§ **Task**
How do the lines below between the ones holding "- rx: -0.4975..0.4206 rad" and "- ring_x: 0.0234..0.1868", inclusive, read? Give them again exactly, with no other lines.

=======

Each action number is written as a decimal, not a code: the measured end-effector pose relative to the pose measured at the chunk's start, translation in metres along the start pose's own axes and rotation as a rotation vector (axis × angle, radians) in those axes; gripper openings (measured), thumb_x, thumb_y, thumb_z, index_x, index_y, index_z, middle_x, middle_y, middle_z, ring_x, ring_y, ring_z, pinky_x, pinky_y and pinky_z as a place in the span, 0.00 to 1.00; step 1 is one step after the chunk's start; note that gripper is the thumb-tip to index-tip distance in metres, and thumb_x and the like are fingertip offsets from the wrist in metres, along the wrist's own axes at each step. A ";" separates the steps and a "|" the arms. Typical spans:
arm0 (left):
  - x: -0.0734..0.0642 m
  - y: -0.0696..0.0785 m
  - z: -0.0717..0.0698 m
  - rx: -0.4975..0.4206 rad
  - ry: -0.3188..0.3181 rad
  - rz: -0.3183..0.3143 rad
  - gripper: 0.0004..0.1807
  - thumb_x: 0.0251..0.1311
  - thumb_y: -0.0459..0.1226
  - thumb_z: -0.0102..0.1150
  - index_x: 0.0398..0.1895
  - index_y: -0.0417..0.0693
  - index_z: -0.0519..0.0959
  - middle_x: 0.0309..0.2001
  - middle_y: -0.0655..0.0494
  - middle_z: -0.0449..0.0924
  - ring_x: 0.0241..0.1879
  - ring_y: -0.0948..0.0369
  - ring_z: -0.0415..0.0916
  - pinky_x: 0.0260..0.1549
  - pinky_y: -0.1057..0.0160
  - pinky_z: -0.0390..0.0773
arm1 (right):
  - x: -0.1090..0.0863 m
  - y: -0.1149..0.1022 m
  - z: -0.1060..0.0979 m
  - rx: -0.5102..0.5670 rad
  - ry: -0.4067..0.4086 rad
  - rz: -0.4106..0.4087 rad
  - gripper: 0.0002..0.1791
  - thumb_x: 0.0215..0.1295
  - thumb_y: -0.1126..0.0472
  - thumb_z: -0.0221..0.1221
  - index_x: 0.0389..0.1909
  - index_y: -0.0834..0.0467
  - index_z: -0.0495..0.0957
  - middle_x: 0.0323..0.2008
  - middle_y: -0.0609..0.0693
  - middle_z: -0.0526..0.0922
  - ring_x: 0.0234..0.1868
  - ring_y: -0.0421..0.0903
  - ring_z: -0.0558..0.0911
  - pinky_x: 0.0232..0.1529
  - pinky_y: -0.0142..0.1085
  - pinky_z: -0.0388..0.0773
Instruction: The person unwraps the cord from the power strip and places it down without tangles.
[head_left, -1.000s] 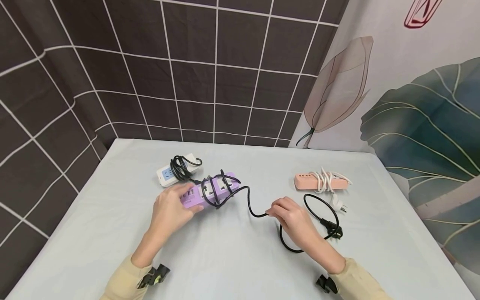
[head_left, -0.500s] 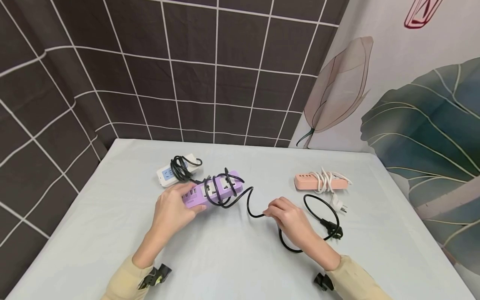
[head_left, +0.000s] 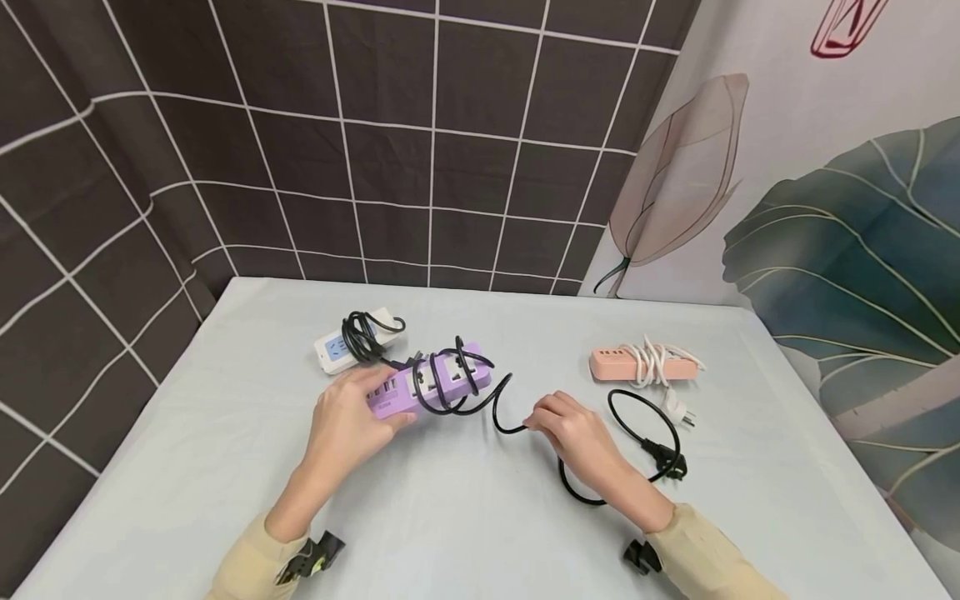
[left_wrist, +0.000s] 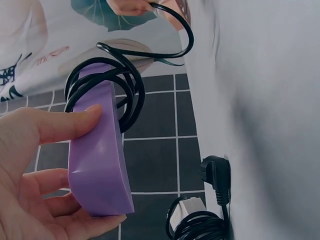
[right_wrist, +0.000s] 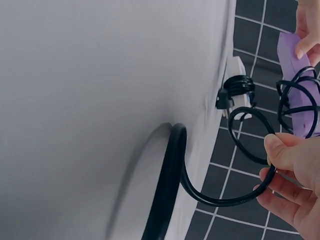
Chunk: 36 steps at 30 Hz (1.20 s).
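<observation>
My left hand (head_left: 347, 417) grips the near-left end of a purple power strip (head_left: 388, 397), thumb on one side and fingers on the other. The left wrist view shows the purple strip (left_wrist: 97, 165) held off the table. Loose turns of black cord (head_left: 442, 408) loop around its right half. To the right, my right hand (head_left: 573, 437) pinches that cord between thumb and fingers, as the right wrist view of the hand (right_wrist: 295, 175) shows. Past this hand the cord curves in a loop on the table and ends in a black plug (head_left: 666, 458).
Behind the left hand lies a white power strip (head_left: 333, 350) with its black cord bundled on it. A pink power strip (head_left: 611, 364) wrapped in white cord, with a white plug (head_left: 675, 407), lies at the back right. A dark gridded curtain (head_left: 382, 167) hangs behind the table (head_left: 480, 533).
The purple strip in my left hand has shifted slightly right. My right hand has moved a little left with the cord, and the slack between the hands has bent more tightly.
</observation>
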<state>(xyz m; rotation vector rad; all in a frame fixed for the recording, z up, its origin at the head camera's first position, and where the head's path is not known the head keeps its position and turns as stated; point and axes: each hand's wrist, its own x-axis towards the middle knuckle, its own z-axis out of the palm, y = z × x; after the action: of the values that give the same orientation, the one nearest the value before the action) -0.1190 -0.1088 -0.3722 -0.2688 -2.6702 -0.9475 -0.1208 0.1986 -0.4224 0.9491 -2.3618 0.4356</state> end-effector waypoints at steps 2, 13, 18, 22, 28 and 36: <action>-0.001 0.001 0.000 -0.003 -0.004 0.001 0.35 0.32 0.41 0.80 0.49 0.38 0.81 0.53 0.40 0.81 0.56 0.42 0.75 0.55 0.43 0.72 | 0.001 0.001 0.001 0.001 0.000 -0.002 0.13 0.45 0.72 0.70 0.27 0.52 0.82 0.30 0.42 0.81 0.34 0.38 0.78 0.30 0.29 0.77; -0.002 0.004 0.002 -0.004 0.000 0.010 0.35 0.31 0.41 0.80 0.49 0.39 0.82 0.53 0.39 0.81 0.55 0.42 0.76 0.54 0.43 0.73 | 0.007 0.001 0.004 -0.012 -0.057 0.000 0.11 0.46 0.70 0.70 0.28 0.52 0.84 0.30 0.43 0.82 0.35 0.40 0.80 0.34 0.31 0.80; -0.002 0.005 0.002 -0.008 0.008 0.017 0.34 0.31 0.41 0.80 0.49 0.38 0.82 0.52 0.39 0.81 0.55 0.43 0.76 0.54 0.43 0.73 | 0.007 0.002 0.007 -0.018 -0.098 0.005 0.10 0.48 0.68 0.70 0.30 0.52 0.84 0.31 0.43 0.83 0.36 0.40 0.81 0.35 0.32 0.80; -0.002 0.005 0.002 -0.010 0.011 0.017 0.35 0.31 0.40 0.80 0.49 0.38 0.82 0.52 0.40 0.81 0.55 0.43 0.76 0.54 0.43 0.73 | 0.005 0.002 0.007 -0.016 -0.116 0.012 0.10 0.50 0.68 0.70 0.32 0.52 0.84 0.32 0.43 0.83 0.37 0.40 0.81 0.35 0.33 0.80; -0.002 0.005 0.002 -0.008 0.014 0.016 0.35 0.31 0.40 0.80 0.49 0.38 0.82 0.52 0.39 0.81 0.55 0.42 0.76 0.54 0.43 0.73 | 0.006 0.004 0.004 -0.013 -0.135 0.013 0.11 0.50 0.66 0.70 0.36 0.53 0.85 0.35 0.44 0.85 0.38 0.41 0.82 0.39 0.33 0.81; -0.002 0.007 0.002 -0.012 0.005 0.024 0.35 0.31 0.40 0.80 0.49 0.37 0.82 0.52 0.38 0.81 0.54 0.42 0.76 0.53 0.42 0.73 | 0.016 0.004 0.000 0.026 0.025 0.030 0.09 0.49 0.62 0.71 0.32 0.53 0.84 0.31 0.44 0.84 0.36 0.42 0.80 0.37 0.34 0.79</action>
<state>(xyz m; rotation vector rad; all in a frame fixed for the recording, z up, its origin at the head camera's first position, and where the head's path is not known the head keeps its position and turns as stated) -0.1157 -0.1023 -0.3708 -0.3004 -2.6511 -0.9557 -0.1333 0.1924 -0.4132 0.9163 -2.3555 0.4884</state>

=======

§ **Answer area**
  - rx: -0.4975..0.4206 rad
  - ry: -0.3188..0.3181 rad
  - rz: -0.3183..0.3143 rad
  - gripper: 0.0004..0.1807
  - thumb_x: 0.0251..0.1311
  - thumb_y: -0.0459..0.1226
  - thumb_z: -0.0102..0.1150
  - index_x: 0.0398..0.1895
  - index_y: -0.0417..0.0693
  - index_z: -0.0519..0.0959
  - middle_x: 0.0309..0.2001
  - middle_y: -0.0655..0.0494
  - middle_z: -0.0449..0.0924
  - ring_x: 0.0241..0.1879
  - ring_y: -0.0948..0.0369
  - ring_z: -0.0415..0.0916
  - pinky_x: 0.0260..0.1549
  - pinky_y: -0.1057..0.0160
  - pinky_z: -0.0390..0.0773
arm1 (right):
  - x: -0.1090..0.0863 m
  - y: -0.1149..0.1022 m
  - z: -0.1060..0.0979 m
  - rx: -0.5102..0.5670 rad
  - ry: -0.4067..0.4086 rad
  - rz: -0.4106..0.4087 rad
  - gripper: 0.0002..0.1791
  - thumb_x: 0.0215..0.1295
  - thumb_y: -0.1126..0.0472
  - thumb_z: -0.0221..0.1221
  - index_x: 0.0389..0.1909
  - index_y: -0.0834..0.0467
  - index_z: -0.0495..0.0957
  - middle_x: 0.0323..0.2008
  - middle_y: -0.0609..0.0693
  - middle_z: -0.0526..0.0922
  - ring_x: 0.0234..0.1868

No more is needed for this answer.